Assigned task =
Begin the copy at the line containing "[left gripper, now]" in the data below and end it at the line containing "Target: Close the", keeping each line exact and leaving out pictures.

Records provided =
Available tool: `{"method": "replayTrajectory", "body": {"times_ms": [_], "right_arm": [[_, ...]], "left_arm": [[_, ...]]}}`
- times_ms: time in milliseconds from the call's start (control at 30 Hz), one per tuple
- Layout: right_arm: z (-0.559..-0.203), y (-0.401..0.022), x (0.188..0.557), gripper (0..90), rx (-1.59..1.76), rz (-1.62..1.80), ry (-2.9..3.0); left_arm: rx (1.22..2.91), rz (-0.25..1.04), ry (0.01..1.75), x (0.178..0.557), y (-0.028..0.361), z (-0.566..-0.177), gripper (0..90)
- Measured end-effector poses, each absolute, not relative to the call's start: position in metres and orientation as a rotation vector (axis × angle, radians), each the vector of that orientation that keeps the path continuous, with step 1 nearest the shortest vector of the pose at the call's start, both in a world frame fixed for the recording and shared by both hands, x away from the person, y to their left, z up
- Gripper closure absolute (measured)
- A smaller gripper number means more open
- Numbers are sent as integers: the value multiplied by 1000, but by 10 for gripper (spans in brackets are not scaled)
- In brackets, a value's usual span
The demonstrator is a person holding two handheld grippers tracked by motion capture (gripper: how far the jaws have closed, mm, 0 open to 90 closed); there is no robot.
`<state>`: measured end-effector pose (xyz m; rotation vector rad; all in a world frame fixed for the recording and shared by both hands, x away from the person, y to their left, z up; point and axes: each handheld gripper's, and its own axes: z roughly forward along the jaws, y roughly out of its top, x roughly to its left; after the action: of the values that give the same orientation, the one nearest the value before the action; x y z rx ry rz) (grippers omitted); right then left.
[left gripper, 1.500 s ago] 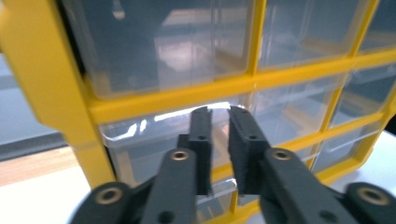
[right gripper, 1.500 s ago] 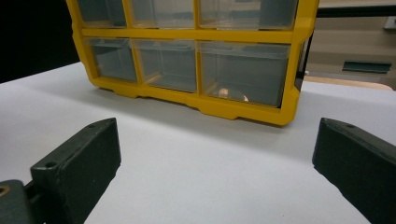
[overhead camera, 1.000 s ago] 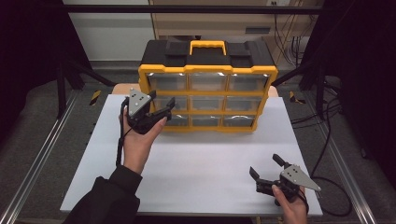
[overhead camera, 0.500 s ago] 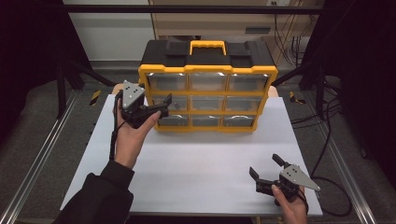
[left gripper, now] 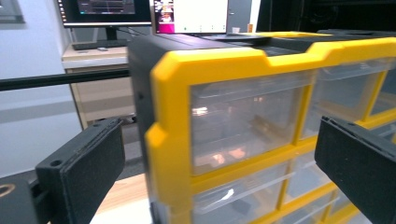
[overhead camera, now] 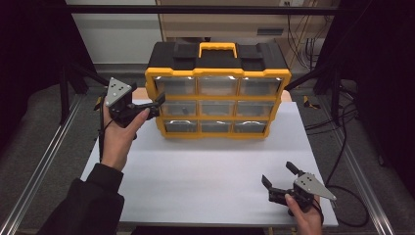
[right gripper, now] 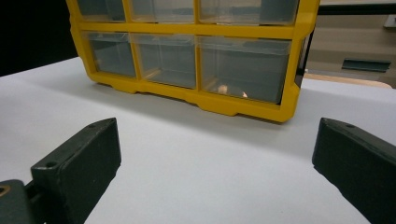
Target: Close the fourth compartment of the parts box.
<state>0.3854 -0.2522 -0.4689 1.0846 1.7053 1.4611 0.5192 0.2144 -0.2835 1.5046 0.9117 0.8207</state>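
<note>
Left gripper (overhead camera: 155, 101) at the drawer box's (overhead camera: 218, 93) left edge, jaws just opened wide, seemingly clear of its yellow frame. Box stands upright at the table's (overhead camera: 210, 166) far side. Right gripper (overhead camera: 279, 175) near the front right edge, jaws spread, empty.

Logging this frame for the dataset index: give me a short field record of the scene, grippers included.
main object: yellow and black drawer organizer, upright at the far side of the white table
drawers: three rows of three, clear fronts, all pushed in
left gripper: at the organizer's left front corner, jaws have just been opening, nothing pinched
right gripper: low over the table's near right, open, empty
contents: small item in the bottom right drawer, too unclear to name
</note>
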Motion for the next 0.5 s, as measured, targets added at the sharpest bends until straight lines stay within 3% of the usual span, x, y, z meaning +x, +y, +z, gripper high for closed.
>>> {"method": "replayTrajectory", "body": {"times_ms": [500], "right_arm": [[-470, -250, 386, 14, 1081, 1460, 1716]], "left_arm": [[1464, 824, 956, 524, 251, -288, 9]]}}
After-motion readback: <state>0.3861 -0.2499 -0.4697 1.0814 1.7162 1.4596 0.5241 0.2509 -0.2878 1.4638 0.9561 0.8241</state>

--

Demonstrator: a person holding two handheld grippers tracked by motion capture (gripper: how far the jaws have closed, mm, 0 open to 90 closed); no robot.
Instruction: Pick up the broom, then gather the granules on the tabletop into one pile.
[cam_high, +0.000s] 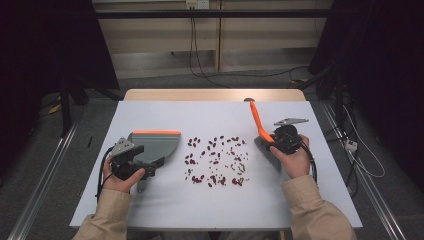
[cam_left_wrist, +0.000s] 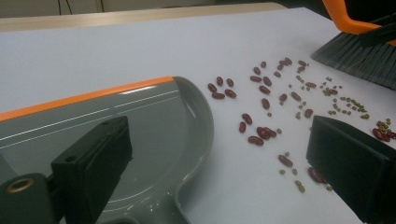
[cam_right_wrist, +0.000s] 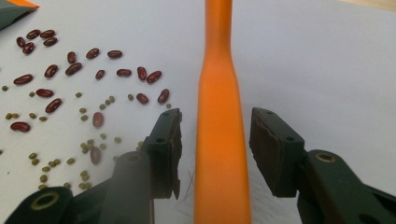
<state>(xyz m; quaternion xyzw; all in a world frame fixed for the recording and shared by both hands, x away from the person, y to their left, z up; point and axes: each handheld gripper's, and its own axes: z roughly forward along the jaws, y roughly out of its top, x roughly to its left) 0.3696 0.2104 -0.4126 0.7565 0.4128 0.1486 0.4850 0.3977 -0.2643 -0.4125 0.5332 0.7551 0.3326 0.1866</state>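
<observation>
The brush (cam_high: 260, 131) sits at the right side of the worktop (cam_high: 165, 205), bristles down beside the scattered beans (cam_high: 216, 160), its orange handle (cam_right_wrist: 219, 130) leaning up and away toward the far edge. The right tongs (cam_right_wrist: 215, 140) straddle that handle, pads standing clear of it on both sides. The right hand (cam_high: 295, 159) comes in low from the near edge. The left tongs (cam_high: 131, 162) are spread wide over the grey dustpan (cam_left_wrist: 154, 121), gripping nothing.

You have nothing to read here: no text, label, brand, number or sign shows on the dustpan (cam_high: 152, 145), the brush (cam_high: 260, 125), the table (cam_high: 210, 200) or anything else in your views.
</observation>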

Solution to the exercise =
[left gripper, now] 
[overhead camera, now] 
[right gripper, now] 
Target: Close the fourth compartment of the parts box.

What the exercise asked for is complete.